Muchas son las ocasiones en las que los profesionales sanitarios denuncian agresiones físicas o verbales por parte de los pacientes que acuden a los centros de salud. Pero más aún son las que no se denuncian, según los propios profesionales, tendencia que desde el Colegio de Médicos de Segovia pretenden cambiar.
El último suceso se ha conocido esta misma semana, cuando un enfermero que trabajó en el centro de salud de Sacramenia durante el pasado sábado y domingo encontró su coche destrozado por un bloque de cemento, hecho que puso en conocimiento de la Guardia Civil.
En relación a este acto, Enrique Guilabert, responsable del seguimiento de estas agresiones desde el Consejo Autonómico de Colegios de Médicos y presidente del Colegio de Médicos de Segovia, tacha el suceso de “deplorable” y agrega que “lo que intentamos los sanitarios con los pacientes es curarlos, aliviarlos, consolarlos y no es de recibo que haya personas cobardes que vayan a destrozar de esta manera nuestra labor”.
Para el presidente del Colegio de Médicos es “intolerable” el alto número de agresiones que tienen que sufrir los profesionales de la Sanidad, que asciende a 313 en toda Castilla y León entre enero y septiembre de este año, según los datos facilitados por la Consejería. De estos sucesos, 178 fueron en hospitales, 132 en centros de Atención Primaria y dos en las Gerencias de Salud de Área. En total, 391 trabajadores fueron agredidos en este periodo en toda la región.
En la provincia de Segovia, el número de agresiones registradas en los nueve primeros meses del año es de 24, con un total de 31 trabajadores afectados. Trece de los casos denunciados tuvieron lugar en el Hospital General, mientras que los once restantes se registraron en los centros de Atención Primaria.

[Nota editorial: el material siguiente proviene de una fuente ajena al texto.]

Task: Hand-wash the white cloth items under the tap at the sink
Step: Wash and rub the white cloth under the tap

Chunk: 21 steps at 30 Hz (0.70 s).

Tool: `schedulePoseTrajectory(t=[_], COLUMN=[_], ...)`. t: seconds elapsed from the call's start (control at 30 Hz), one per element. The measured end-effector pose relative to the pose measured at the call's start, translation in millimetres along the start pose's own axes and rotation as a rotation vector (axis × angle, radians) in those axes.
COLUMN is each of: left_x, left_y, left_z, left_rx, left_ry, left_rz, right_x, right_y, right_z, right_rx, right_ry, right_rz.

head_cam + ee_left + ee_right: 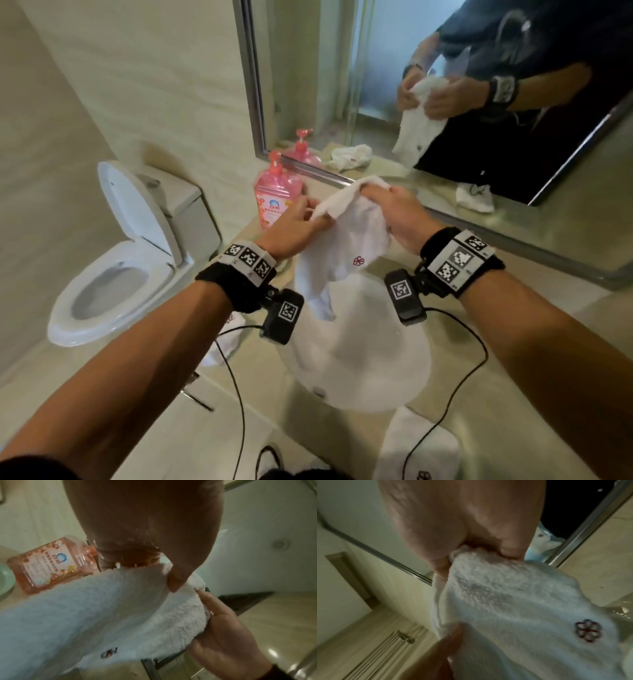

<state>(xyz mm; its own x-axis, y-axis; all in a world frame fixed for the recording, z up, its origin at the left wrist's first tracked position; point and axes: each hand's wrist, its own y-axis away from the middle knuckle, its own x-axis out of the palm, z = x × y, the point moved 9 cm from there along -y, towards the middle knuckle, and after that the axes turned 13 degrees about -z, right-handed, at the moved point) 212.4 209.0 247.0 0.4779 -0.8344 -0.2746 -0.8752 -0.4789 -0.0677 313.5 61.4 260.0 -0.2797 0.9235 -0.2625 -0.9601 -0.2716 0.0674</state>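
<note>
A white terry towel (346, 246) with a small red flower mark hangs above the white sink basin (370, 373). My left hand (317, 214) pinches its upper left edge; the left wrist view shows the thumb of the left hand (171, 577) pressed onto the towel (102, 608). My right hand (373, 192) grips the bunched top corner, and in the right wrist view the right hand (471, 551) is curled round the towel (513, 601). The towel hides the tap.
A pink pump bottle (275, 202) stands on the counter left of the towel. More white cloths lie at the sink's left (226, 339) and near right (418, 448). The mirror frame (513, 236) runs behind. An open toilet (113, 260) stands at the left.
</note>
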Motion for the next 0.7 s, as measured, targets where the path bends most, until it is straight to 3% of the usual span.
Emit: schedulePoseTrajectory(t=[0.07, 0.13, 0.2, 0.27, 0.33, 0.47, 0.53, 0.63, 0.7], left_x=[3, 4, 6, 5, 3, -2, -5, -4, -9], left_y=[6, 13, 18, 20, 21, 25, 28, 32, 35], left_z=[-6, -10, -15, -20, -22, -21, -23, -17, -11], left_rx=[0.029, 0.058, 0.087, 0.087, 0.039, -0.013, 0.009, -0.038, -0.102], left_ry=[-0.03, -0.087, -0.126, -0.099, -0.043, 0.005, -0.012, 0.011, 0.025], left_rz=[0.048, 0.074, 0.063, 0.038, 0.0, -0.051, -0.056, 0.069, 0.118], right_x=[-5, -8, -15, -13, 7, 35, 49, 44, 43], right_y=[1, 1, 1, 9, 18, 39, 47, 45, 43], right_z=[4, 16, 21, 26, 24, 21, 23, 31, 32], right_rx=[-0.027, -0.158, -0.271, -0.308, -0.29, -0.098, -0.121, -0.322, -0.343], right_ry=[-0.02, 0.144, 0.419, 0.495, 0.43, 0.155, 0.138, 0.312, 0.303], right_rz=[0.004, -0.026, -0.174, -0.266, -0.165, 0.081, 0.182, 0.053, 0.062])
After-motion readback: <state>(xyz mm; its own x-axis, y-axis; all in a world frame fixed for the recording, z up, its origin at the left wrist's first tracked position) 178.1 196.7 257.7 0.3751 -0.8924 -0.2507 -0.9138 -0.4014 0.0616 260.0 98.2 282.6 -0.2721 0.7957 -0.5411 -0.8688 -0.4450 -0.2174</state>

Para intentar paliar este problema, protegiendo a los trabajadores más vulnerables a las agresiones, desde la Consejería de Sanidad se ha decidido poner en marcha la propuesta del Sindicato de Enfermería (Satse), que lleva tiempo pidiendo que en las placas identificativas de los profesionales de los servicios de Urgencias de Atención Especializada, de los servicios de Urgencias de Atención Primaria, de Psiquiatría y de las Unidades Medicalizadas de Emergencias, aparecezca solamente el nombre de pila del profesional y las iniciales de sus dos apellidos y no el nombre completo como ocurría hasta ahora.
Asimismo, la Sección de Agresiones del Observatorio Único de Castilla y León ha estudiado otros asuntos, como el borrador de un nuevo procedimiento de prevención y gestión de agresiones al personal de centros e instituciones sanitarias con el fin de ordenar todas las actuaciones llevadas a cabo desde 2008, así como actualizar los contenidos y adaptarlos a las nuevas situaciones y herramientas
—dichas modificaciones derivarán del nuevo programa informático Violencia en el Trabajo aprobado por la Dirección General de la Función Pública, en el que se integrará el actual Registro de Agresiones—.
Pero, además de estas medidas, es fundamental también que se denuncien todos los casos de agresiones. “Desde el Consejo animamos a los facultativos a que denuncien cualquier tipo de agresión, física o verbal, porque muchas veces los propios médicos no le damos importancia a una palabra o a un grito, y esto tiene que cambiar, tenemos que ser conscientes de que cualquier hecho que altere la normalidad de nuestro trabajo tiene que ser informado de inmediato, porque así es como podemos combatirla”, afirma Gilabert.